18
de março de 2013 | N° 17375
ARTIGOS
- Paulo Brossard*
A múmia que fugiu
A
guerra de 1914-18, ainda hoje denominada a “grande guerra”, sepultou monarquias
centenárias, apagou e riscou fronteiras, gerando efeitos múltiplos
precipuamente no mundo econômico e social, abrindo caminho à instalação de três
mais do que formidáveis ditaduras, de três Estados totalitários, de proporções
inauditas, o fascista, o comunista e o nazista.
O de
mais longa duração foi o comunista, que dominou um pedaço do velho continente
em mais de um terço de século, praticamente dominado pela individualidade de
Joseph Stalin.
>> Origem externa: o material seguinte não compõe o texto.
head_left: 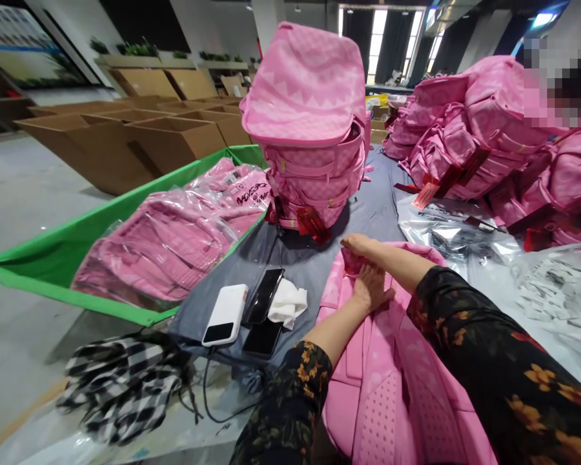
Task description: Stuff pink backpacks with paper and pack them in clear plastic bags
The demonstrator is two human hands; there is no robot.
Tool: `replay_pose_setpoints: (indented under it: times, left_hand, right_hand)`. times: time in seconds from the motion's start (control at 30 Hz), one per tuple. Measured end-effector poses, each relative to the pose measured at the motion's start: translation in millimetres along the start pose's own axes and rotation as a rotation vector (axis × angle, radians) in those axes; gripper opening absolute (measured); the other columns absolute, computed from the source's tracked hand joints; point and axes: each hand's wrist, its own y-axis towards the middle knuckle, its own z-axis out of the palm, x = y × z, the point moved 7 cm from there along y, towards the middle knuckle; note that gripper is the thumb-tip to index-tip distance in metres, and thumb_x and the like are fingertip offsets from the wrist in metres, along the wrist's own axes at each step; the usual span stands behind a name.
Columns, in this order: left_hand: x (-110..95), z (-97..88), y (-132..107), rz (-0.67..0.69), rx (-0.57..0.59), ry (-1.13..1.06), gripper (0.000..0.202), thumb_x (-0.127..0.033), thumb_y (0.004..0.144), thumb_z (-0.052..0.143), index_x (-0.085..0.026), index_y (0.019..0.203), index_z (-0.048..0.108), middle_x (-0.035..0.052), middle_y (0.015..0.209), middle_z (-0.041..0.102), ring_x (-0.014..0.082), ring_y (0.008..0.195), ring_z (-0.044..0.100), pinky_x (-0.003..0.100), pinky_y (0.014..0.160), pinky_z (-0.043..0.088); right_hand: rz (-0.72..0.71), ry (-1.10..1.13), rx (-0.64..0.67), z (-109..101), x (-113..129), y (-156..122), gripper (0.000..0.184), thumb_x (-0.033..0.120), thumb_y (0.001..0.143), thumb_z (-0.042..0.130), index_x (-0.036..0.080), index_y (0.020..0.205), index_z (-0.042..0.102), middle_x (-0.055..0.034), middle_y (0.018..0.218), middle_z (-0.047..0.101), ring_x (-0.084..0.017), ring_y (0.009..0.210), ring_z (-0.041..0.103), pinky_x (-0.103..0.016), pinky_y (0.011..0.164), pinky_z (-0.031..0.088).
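A pink backpack (pixel 348 394) lies in front of me with its padded straps and dotted back panel facing up. My left hand (pixel 370 287) rests on its upper part, fingers stretched forward and thumb held apart. Beyond it, my right hand (pixel 361 245) reaches across to the far top edge of the backpack, its fingers curled at that edge and partly hidden. Directly ahead stands another pink backpack (pixel 310 129), upright, with red tags (pixel 313 224) hanging at its base.
Left of the grey-covered table (pixel 368 206), a green-rimmed bin (pixel 33 284) holds plastic-wrapped backpacks. Near me lie a white power bank (pixel 226 314), phones (pixel 265 297), a tissue (pixel 289 302) and checkered cloth (pixel 126 381). Pink backpacks (pixel 498 110) and clear plastic (pixel 556 284) cover the right; cartons (pixel 174 139) stand behind.
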Motion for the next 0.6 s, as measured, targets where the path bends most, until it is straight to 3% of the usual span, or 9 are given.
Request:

Dia 5 do corrente transcorreram 60 anos de sua morte e era
natural se recordasse o que decorreu a partir de então.
Vítima
de dois acidentes circulatórios em 1923, um terceiro matou Lenin em janeiro do
ano seguinte. Parece desnecessário dizer que com a doença da principal figura
da revolução de 1917, o poder começava a escapar de suas mãos para passar às de
Stalin, praticamente junto ao leito do moribundo.
A
sucessão, como acontece muitas vezes, ensejou luta feroz nas trevas e à luz do
sol e Stalin foi implacável na disputa do poder; recorro a um fato que me
parece ilustrativo, ninguém ignora que, desde o início da revolução, Trotsky
firmara-se como uma das figuras mais expressivas do partido e do governo
bolchevista; era natural, para não dizer inevitável, que Stalin não visse em
Trotsky apenas um companheiro de ideias e de propósitos, mas um rival nada
desprezível; pois bem, depois de um período que não foi de paz, em outubro de 1926
ele foi expelido do Politburo, para em novembro de 1927 ser expulso do Partido
e, como se não bastasse, banido e expulso da URSS em 29 de janeiro de 1929.
Mas
não foi só, durante anos, mesmo exilado, ele foi alvo de constante perseguição;
vivendo no México, lá chegou a sombra de Stalin, e Trotsky foi brutalmente
assassinado em 1940.
Confesso
ter sido uma temeridade pretender escrever sobre os 60 anos decorridos desde a
morte de Stalin, razão por que sou obrigado a riscar dois ou três traços que, a
meu juízo, indicam o sentido dos acontecimentos, pois era imperioso recordar
alguns episódios esquecidos se não ignorados pelas gerações que se seguiram.
Morto
em 5 de março de 1953, os restos de Stalin foram levados ao mausoléu onde
repousava Lenin. Em setembro daquele ano, Nikita Khrushchev assumiu a função
exercida por Stalin. Em fevereiro de 1956, realizou-se o 20º Congresso do
Partido Comunista e nele o sucessor de Stalin fez arrasadora denúncia dos
crimes do stalinismo.
Pode-se imaginar o estupor causado pela terrível acusação
feita não por um inimigo, mas por seu sucessor e colaborador de longos anos. Não
faltou sequer o requinte, os restos mumificados de Stalin, o “Guia Genial dos
Povos”, foram retirados do mausoléu onde fazia companhia a Lenin, ao ensejo do 22º
Congresso Partidário.
Esquecia-me
de lembrar que Leningrado voltou a chamar-se São Petersburgo e Stalingrado a
denominar-se Volgogrado.
Como
é notório, sempre foi conhecida a rigidez da disciplina existente no Partido
Comunista, contudo, a partir do 20º Congresso do PC, operou-se um racha em seu
seio, com reflexos inclusive no Brasil. Uma ala continuou fiel ao stalinismo
sob a direção do legendário “Cavaleiro da Esperança”, a outra se divorciava da
antiga relação alegando ignorar os crimes denunciados... ainda que muitos deles
fossem notórios.
A
história do comunismo foi escrita por Stalin com o sangue de milhões de suas vítimas.
Passados 60 anos, é inacreditável que ainda há os que queiram negar as
atrocidades cometidas e mundialmente reconhecidas.
Isso
nos obriga a refletir que todo totalitarismo começa com a supressão da
liberdade de imprensa, e a partir dela não tem limite.